Problem requirements -> Please reproduce each of the following entries exactly.

Record extracts ->
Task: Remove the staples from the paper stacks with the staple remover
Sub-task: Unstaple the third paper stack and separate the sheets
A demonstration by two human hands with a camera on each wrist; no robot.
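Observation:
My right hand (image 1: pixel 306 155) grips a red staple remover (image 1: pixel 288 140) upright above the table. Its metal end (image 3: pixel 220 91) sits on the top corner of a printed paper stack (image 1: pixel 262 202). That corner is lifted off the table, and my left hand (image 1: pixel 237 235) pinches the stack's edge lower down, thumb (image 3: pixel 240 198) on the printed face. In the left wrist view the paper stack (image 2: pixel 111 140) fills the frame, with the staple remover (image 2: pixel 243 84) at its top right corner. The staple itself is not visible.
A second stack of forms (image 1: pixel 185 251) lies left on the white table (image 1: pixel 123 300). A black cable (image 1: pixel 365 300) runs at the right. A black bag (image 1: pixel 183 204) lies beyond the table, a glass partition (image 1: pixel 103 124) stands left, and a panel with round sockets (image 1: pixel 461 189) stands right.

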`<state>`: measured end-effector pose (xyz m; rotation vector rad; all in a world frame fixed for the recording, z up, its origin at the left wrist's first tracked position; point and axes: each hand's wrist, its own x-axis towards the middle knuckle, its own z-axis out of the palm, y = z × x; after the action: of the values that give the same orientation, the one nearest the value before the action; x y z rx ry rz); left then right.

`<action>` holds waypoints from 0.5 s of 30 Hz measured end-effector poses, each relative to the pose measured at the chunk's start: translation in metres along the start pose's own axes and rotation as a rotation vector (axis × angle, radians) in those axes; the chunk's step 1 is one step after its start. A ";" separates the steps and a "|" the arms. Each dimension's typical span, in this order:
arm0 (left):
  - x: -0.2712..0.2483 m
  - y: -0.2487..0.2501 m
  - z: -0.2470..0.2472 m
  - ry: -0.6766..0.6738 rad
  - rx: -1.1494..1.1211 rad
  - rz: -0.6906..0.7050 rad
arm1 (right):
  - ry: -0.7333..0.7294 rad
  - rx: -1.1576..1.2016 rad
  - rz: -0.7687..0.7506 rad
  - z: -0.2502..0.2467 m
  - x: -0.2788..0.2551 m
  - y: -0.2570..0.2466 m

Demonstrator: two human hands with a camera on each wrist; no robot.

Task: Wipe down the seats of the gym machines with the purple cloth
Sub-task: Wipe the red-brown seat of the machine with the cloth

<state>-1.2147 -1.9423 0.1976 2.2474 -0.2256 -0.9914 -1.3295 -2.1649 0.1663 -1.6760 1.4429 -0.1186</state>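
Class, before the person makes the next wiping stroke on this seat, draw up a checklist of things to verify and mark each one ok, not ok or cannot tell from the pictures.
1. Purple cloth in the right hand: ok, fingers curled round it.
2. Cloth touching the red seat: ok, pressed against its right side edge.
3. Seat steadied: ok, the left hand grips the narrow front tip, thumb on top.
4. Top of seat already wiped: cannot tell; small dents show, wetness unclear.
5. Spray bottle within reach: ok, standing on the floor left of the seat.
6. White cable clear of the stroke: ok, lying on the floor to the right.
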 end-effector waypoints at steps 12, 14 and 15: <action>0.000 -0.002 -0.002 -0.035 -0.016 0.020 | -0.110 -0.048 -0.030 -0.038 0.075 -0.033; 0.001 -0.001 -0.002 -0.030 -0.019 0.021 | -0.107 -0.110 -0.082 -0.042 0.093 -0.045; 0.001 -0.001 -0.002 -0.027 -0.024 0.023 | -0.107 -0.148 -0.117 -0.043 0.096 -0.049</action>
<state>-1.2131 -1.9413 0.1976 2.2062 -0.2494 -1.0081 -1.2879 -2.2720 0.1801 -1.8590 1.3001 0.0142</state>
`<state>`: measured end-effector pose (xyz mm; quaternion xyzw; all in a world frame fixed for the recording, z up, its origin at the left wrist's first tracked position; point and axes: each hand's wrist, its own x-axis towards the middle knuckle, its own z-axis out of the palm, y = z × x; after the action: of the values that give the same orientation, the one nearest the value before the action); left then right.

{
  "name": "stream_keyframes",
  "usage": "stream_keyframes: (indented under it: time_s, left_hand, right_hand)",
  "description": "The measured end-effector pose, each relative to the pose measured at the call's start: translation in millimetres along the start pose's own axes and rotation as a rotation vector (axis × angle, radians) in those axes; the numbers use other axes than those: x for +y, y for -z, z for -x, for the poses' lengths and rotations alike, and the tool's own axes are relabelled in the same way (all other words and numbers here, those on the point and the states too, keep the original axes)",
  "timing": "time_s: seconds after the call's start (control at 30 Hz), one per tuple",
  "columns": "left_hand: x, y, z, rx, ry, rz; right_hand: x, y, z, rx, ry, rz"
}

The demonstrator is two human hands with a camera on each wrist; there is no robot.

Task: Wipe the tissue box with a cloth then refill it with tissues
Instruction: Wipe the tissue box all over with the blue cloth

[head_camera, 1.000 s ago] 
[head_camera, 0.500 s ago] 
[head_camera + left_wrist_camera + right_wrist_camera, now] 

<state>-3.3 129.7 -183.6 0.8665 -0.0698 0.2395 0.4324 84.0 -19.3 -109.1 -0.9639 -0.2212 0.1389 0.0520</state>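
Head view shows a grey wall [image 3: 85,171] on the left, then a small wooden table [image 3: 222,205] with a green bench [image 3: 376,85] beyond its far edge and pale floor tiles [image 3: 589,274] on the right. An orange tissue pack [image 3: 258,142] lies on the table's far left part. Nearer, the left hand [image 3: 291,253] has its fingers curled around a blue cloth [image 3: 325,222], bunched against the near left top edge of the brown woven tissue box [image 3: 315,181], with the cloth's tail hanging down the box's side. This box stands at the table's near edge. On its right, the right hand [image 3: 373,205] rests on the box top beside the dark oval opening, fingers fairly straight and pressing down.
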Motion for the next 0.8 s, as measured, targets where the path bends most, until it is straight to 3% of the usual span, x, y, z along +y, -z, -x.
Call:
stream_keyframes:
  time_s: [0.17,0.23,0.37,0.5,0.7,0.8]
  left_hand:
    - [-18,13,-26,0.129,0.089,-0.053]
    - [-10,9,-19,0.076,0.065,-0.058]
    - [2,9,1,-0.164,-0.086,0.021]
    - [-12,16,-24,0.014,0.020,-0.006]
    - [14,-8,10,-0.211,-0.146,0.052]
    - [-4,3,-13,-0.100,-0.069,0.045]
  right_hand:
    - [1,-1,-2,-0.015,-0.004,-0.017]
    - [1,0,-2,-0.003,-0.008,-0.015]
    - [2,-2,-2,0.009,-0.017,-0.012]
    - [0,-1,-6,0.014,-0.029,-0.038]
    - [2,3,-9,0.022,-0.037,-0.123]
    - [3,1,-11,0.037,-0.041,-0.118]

Solution to the exercise ->
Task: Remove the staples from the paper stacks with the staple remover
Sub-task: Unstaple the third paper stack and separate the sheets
A demonstration by two human hands with a camera on each wrist; no robot.
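Observation:
My right hand (image 1: pixel 306 155) grips a red staple remover (image 1: pixel 288 140) upright above the table. Its metal end (image 3: pixel 220 91) sits on the top corner of a printed paper stack (image 1: pixel 262 202). That corner is lifted off the table, and my left hand (image 1: pixel 237 235) pinches the stack's edge lower down, thumb (image 3: pixel 240 198) on the printed face. In the left wrist view the paper stack (image 2: pixel 111 140) fills the frame, with the staple remover (image 2: pixel 243 84) at its top right corner. The staple itself is not visible.
A second stack of forms (image 1: pixel 185 251) lies left on the white table (image 1: pixel 123 300). A black cable (image 1: pixel 365 300) runs at the right. A black bag (image 1: pixel 183 204) lies beyond the table, a glass partition (image 1: pixel 103 124) stands left, and a panel with round sockets (image 1: pixel 461 189) stands right.
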
`<state>`: measured end-effector pose (xyz m; rotation vector rad; all in a world frame fixed for the recording, z up, its origin at the left wrist's first tracked position; point and axes: each hand's wrist, its own x-axis towards the middle knuckle, its own z-axis out of the palm, y = z × x; after the action: of the values that give the same orientation, the one nearest the value before the action; x y z rx ry rz); left then right.

`<action>` holds waypoints from 0.5 s of 30 Hz measured end-effector poses, each relative to the pose measured at the chunk's start: translation in metres along the start pose's own axes and rotation as a rotation vector (axis × angle, radians) in those axes; the chunk's step 1 is one step after its start. A ";" separates the steps and a "|" the arms. Each dimension's typical span, in this order:
arm0 (left):
  - x: -0.2712..0.2483 m
  - y: -0.2487..0.2501 m
  - z: -0.2470..0.2472 m
  - ry: -0.6766..0.6738 rad
  - rx: -1.1494..1.1211 rad
  - rz: -0.6906..0.7050 rad
arm1 (right):
  - ry: -0.7333..0.7294 rad
  - rx: -1.1576..1.2016 rad
  - rz: -0.7687..0.7506 rad
  - z: -0.2502..0.2467 m
  - x: -0.2788..0.2551 m
  - y: -0.2570..0.2466 m

Demonstrator: two human hands with a camera on each wrist; no robot.

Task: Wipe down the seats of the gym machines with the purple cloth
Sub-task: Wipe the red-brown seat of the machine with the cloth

<state>-1.2147 -1.9423 0.1976 2.2474 -0.2256 -0.9914 -1.3295 -2.1649 0.1663 -1.6760 1.4429 -0.1186</state>
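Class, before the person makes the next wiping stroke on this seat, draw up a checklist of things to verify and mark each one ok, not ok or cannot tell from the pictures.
1. Purple cloth in the right hand: ok, fingers curled round it.
2. Cloth touching the red seat: ok, pressed against its right side edge.
3. Seat steadied: ok, the left hand grips the narrow front tip, thumb on top.
4. Top of seat already wiped: cannot tell; small dents show, wetness unclear.
5. Spray bottle within reach: ok, standing on the floor left of the seat.
6. White cable clear of the stroke: ok, lying on the floor to the right.
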 end-effector waypoints at steps 12, 14 and 15: <action>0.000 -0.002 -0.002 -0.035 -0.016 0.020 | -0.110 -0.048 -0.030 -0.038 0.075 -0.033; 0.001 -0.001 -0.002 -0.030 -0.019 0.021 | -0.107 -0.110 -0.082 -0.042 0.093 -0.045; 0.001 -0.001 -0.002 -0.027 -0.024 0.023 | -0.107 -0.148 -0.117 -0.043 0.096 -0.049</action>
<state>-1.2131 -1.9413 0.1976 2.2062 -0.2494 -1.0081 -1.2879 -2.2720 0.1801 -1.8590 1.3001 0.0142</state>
`<state>`: measured end-effector pose (xyz mm; quaternion xyzw; all in a world frame fixed for the recording, z up, its origin at the left wrist's first tracked position; point and axes: each hand's wrist, its own x-axis towards the middle knuckle, its own z-axis out of the palm, y = z × x; after the action: of the values that give the same orientation, the one nearest the value before the action); left then right.

{
  "name": "stream_keyframes",
  "usage": "stream_keyframes: (indented under it: time_s, left_hand, right_hand)",
  "description": "The measured end-effector pose, each relative to the pose measured at the call's start: translation in millimetres along the start pose's own axes and rotation as a rotation vector (axis × angle, radians) in those axes; the numbers use other axes than those: x for +y, y for -z, z for -x, for the poses' lengths and rotations alike, and the tool's own axes are relabelled in the same way (all other words and numbers here, those on the point and the states too, keep the original axes)",
  "timing": "time_s: seconds after the call's start (control at 30 Hz), one per tuple",
  "columns": "left_hand: x, y, z, rx, ry, rz; right_hand: x, y, z, rx, ry, rz"
}

The demonstrator is two human hands with a camera on each wrist; there is no robot.

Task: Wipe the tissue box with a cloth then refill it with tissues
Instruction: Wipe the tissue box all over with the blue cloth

[head_camera, 1.000 s ago] 
[head_camera, 0.500 s ago] 
[head_camera + left_wrist_camera + right_wrist_camera, now] 

<state>-3.3 129.7 -183.6 0.8665 -0.0698 0.2395 0.4324 84.0 -19.3 -109.1 -0.9639 -0.2212 0.1389 0.0520</state>
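Head view shows a grey wall [image 3: 85,171] on the left, then a small wooden table [image 3: 222,205] with a green bench [image 3: 376,85] beyond its far edge and pale floor tiles [image 3: 589,274] on the right. An orange tissue pack [image 3: 258,142] lies on the table's far left part. Nearer, the left hand [image 3: 291,253] has its fingers curled around a blue cloth [image 3: 325,222], bunched against the near left top edge of the brown woven tissue box [image 3: 315,181], with the cloth's tail hanging down the box's side. This box stands at the table's near edge. On its right, the right hand [image 3: 373,205] rests on the box top beside the dark oval opening, fingers fairly straight and pressing down.
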Motion for the next 0.8 s, as measured, targets where the path bends most, until it is straight to 3% of the usual span, x, y, z along +y, -z, -x.
Call:
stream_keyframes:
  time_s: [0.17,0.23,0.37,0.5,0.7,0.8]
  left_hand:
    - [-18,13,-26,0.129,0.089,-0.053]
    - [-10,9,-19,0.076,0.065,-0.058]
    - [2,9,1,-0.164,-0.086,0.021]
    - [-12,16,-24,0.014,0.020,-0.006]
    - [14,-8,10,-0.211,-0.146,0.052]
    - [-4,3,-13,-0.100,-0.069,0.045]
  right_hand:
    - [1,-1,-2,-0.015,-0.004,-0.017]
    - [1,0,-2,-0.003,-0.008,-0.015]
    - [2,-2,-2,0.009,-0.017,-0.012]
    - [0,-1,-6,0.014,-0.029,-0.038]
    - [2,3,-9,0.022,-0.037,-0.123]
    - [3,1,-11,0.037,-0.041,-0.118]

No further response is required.